虫歯以外が原因で前歯が痛い時、次のようなことを疑います。
<以前にぶつけた歯ではないか?>
前歯はぶつけやすい場所です。強い力が加わると、神経が死んでしまうことがあり、それが原因で歯根の先端部に病巣を作り、何年もたってから痛みを出すことがあります。
<噛み合わせの干渉が起こっていないか?>
前歯の歯並びが悪く、ガタガタに重なり合っている場合、噛み合わせの時に、特定の歯に強い力がかかる場合があります。それが長期間続くことにより、歯の周囲の歯根膜という組織が炎症を起こして痛みを出すことがあります。

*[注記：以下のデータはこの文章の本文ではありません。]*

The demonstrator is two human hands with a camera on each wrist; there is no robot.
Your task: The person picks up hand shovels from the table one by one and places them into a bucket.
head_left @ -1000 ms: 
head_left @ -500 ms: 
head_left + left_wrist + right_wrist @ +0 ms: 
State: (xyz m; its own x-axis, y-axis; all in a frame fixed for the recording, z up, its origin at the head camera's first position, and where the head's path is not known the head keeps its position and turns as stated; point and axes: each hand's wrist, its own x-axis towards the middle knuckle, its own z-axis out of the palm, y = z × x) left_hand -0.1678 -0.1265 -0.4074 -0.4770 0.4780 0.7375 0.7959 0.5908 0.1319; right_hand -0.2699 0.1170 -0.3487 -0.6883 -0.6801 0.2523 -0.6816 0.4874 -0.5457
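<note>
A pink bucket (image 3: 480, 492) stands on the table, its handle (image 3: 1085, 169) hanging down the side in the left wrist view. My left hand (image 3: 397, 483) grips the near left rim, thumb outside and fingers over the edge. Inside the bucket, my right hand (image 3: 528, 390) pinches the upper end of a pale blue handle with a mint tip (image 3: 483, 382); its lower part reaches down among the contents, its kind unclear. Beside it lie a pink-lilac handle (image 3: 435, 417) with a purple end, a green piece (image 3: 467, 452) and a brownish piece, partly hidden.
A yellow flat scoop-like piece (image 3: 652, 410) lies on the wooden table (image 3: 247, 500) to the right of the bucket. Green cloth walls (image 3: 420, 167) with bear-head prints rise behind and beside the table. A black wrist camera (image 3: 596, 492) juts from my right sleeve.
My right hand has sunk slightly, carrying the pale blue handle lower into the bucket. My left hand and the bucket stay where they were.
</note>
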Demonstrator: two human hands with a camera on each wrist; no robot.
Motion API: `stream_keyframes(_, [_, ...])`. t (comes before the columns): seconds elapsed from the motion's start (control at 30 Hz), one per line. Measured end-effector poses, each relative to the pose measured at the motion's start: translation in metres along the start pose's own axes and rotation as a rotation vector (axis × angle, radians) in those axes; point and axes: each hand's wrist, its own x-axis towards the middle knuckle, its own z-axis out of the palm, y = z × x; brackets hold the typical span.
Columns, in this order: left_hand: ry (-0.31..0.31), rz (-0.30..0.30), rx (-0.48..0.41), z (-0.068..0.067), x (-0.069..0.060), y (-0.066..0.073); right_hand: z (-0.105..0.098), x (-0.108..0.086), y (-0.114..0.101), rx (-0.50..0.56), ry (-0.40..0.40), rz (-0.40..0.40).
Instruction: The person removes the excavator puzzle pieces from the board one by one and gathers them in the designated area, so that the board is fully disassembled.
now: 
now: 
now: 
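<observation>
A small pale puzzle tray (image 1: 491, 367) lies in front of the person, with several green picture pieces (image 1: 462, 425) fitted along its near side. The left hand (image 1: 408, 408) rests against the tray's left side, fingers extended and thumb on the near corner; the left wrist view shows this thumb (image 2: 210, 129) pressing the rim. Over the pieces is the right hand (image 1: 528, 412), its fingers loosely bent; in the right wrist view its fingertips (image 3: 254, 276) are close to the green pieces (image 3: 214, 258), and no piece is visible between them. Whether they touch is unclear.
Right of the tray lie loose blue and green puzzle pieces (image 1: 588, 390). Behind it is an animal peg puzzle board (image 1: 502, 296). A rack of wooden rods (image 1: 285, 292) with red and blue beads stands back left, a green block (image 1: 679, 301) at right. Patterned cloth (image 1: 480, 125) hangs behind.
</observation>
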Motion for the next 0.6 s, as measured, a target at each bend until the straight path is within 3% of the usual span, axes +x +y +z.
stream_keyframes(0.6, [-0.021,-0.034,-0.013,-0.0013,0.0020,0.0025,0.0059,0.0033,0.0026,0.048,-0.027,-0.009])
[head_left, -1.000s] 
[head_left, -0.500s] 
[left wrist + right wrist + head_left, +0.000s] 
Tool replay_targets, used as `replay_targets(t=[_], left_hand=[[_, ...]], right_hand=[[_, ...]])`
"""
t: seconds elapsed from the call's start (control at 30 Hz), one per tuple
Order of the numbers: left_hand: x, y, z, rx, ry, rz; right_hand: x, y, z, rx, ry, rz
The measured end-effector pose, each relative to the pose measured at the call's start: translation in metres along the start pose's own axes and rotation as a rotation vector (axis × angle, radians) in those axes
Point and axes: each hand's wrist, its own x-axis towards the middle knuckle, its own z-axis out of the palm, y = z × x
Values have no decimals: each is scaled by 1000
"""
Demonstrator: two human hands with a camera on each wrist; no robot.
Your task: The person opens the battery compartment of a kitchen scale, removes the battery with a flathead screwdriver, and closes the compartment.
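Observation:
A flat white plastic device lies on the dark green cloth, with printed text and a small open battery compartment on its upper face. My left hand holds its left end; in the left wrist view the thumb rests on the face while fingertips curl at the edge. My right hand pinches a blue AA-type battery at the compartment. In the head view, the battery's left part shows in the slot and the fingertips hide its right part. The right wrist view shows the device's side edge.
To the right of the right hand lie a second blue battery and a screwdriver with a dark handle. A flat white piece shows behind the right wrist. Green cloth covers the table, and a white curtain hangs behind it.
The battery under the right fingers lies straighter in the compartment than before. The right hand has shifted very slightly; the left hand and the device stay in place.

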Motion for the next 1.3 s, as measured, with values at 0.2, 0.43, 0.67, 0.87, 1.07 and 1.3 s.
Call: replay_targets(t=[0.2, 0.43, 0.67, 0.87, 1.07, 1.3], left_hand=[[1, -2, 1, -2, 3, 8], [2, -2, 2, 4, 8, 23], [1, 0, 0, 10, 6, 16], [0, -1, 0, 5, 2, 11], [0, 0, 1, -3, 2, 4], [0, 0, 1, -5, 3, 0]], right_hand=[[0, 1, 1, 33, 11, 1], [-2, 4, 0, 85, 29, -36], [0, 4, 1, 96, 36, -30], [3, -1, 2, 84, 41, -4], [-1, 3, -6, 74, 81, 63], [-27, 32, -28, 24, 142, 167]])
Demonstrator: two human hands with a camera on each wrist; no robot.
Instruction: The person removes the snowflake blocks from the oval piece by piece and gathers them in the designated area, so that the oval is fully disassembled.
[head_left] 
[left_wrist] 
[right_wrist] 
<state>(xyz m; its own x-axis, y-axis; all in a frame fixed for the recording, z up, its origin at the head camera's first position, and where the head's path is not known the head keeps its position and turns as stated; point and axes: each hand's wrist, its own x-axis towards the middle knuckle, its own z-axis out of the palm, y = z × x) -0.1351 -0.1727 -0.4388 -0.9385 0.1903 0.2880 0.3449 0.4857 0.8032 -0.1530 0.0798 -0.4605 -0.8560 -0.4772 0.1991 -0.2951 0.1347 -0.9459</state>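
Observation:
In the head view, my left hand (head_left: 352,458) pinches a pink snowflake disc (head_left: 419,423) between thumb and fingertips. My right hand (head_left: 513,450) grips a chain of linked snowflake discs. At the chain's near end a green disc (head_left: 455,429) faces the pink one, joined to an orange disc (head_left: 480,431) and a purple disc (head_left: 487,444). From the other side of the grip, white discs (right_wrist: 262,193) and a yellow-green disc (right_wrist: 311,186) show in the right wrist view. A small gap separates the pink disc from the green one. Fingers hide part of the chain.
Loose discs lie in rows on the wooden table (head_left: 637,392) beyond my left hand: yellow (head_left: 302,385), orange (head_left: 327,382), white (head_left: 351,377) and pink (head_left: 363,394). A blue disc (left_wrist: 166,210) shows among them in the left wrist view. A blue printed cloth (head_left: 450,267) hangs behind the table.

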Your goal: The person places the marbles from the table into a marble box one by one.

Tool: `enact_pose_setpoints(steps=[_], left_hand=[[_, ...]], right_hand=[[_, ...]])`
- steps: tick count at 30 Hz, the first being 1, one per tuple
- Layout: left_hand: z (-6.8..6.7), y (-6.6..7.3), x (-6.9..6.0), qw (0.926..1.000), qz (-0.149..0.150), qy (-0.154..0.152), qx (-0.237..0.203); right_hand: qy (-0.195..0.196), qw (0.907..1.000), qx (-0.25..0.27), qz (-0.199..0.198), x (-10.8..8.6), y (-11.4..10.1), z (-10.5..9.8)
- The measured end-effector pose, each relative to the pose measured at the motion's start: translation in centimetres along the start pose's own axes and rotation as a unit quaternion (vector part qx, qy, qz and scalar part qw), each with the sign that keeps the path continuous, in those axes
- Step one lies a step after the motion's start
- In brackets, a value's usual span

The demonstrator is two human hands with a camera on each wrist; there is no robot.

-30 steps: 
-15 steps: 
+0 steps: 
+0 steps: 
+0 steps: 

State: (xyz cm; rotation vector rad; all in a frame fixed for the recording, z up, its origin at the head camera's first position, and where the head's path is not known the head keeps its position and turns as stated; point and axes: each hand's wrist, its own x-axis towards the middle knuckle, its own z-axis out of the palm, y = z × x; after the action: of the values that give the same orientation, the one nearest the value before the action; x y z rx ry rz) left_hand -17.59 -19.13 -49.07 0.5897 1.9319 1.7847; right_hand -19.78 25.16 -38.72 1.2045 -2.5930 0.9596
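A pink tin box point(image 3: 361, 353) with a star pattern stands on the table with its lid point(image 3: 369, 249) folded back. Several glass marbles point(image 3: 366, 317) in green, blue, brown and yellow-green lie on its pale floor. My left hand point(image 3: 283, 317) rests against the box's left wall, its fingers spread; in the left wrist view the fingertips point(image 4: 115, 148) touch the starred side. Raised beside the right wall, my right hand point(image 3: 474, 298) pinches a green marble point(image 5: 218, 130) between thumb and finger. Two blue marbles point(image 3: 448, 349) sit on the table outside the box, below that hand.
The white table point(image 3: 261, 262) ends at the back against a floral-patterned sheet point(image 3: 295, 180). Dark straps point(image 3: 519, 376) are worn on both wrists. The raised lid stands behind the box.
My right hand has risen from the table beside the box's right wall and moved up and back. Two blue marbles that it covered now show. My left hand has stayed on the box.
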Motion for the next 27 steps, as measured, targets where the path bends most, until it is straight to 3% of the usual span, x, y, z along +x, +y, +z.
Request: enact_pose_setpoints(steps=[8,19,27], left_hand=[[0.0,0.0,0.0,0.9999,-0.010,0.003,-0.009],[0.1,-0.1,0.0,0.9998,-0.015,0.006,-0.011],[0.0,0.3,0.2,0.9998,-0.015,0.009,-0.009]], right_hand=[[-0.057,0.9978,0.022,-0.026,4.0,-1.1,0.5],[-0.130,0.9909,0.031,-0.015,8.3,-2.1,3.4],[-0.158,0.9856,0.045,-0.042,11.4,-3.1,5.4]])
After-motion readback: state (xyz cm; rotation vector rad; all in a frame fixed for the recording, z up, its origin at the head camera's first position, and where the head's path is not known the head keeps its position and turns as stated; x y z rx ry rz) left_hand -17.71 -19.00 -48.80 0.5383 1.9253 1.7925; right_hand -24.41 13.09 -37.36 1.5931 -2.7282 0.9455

虫歯以外が原因で奥歯が痛い時、次のようなことを疑います。
<歯に力がかかりすぎてヒビがはいっていないか?>
とくにがっちりした、噛み合わせの力の強そうな男性の場合、奥歯にヒビが入ってしまっている場合を時々見受けます。
<副鼻腔炎ではないか?>
副鼻腔のうちの上顎洞が炎症を起こして膿をためると、そこに近接する歯が痛む場合があります。
<顎関節症に伴う筋肉の痛みはないか?>
顎関節症の症状のうちの一つに、咀嚼筋(噛む筋肉)の痛みがあります。それによって、奥歯が鈍く痛むように感じることがあります。
<親知らずが悪さをしていないか?>
親知らずは歯茎の炎症を起こしやすかったり(智歯周囲炎)、手前の歯を押したりすることで痛みを出す場合があります。
<三叉神経痛ではないか?>
それほど多いケースではありませんが、三叉神経痛では奥歯に鋭い痛みを出したりします。